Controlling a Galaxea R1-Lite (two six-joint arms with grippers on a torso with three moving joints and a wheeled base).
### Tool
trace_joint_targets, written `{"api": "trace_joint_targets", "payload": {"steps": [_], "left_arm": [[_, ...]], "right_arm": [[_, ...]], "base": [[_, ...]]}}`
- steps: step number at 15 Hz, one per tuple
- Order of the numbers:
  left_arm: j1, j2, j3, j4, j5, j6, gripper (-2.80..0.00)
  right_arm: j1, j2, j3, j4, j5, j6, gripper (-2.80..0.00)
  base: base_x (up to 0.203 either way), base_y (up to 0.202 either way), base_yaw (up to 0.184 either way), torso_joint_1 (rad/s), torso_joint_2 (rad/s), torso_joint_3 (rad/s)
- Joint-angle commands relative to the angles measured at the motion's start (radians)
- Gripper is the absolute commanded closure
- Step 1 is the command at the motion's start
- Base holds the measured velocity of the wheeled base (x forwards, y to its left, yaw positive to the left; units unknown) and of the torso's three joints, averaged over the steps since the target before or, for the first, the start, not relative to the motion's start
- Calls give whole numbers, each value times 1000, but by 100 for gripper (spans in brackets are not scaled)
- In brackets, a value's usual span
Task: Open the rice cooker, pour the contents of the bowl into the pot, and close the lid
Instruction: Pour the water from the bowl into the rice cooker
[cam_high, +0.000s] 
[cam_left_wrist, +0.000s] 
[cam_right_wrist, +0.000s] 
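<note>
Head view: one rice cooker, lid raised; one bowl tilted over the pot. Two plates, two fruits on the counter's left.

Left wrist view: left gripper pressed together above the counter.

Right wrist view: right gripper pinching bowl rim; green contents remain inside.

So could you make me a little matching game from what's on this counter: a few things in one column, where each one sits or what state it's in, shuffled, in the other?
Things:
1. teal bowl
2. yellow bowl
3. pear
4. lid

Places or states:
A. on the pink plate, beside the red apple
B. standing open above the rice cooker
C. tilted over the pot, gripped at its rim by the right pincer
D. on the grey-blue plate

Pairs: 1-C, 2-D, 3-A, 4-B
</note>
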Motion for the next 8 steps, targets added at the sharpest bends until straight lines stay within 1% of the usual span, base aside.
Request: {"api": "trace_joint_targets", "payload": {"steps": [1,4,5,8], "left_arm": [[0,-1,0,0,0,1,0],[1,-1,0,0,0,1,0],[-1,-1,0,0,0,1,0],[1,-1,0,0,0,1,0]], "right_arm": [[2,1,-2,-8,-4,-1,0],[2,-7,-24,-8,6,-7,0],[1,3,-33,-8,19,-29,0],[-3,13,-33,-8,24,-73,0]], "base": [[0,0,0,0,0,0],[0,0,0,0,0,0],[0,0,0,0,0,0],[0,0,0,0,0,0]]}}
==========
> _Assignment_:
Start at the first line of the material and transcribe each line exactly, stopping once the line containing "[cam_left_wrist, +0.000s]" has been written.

> _Answer to this task_:
Controlling a Galaxea R1-Lite (two six-joint arms with grippers on a torso with three moving joints and a wheeled base).
### Tool
trace_joint_targets, written `{"api": "trace_joint_targets", "payload": {"steps": [_], "left_arm": [[_, ...]], "right_arm": [[_, ...]], "base": [[_, ...]]}}`
- steps: step number at 15 Hz, one per tuple
- Order of the numbers:
  left_arm: j1, j2, j3, j4, j5, j6, gripper (-2.80..0.00)
  right_arm: j1, j2, j3, j4, j5, j6, gripper (-2.80..0.00)
  base: base_x (up to 0.203 either way), base_y (up to 0.202 either way), base_yaw (up to 0.184 either way), torso_joint_1 (rad/s), torso_joint_2 (rad/s), torso_joint_3 (rad/s)
- Joint-angle commands relative to the angles measured at the motion's start (radians)
- Gripper is the absolute commanded closure
- Step 1 is the command at the motion's start
- Base holds the measured velocity of the wheeled base (x forwards, y to its left, yaw positive to the left; units unknown) and of the torso's three joints, averaged over the steps since the target before or, for the first, the start, not relative to the motion's start
- Calls give whole numbers, each value times 1000, but by 100 for gripper (spans in brackets are not scaled)
- In brackets, a value's usual span
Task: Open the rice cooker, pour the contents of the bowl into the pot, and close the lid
Instruction: Pour the water from the bowl into the rice cooker
[cam_high, +0.000s] 
[cam_left_wrist, +0.000s] 

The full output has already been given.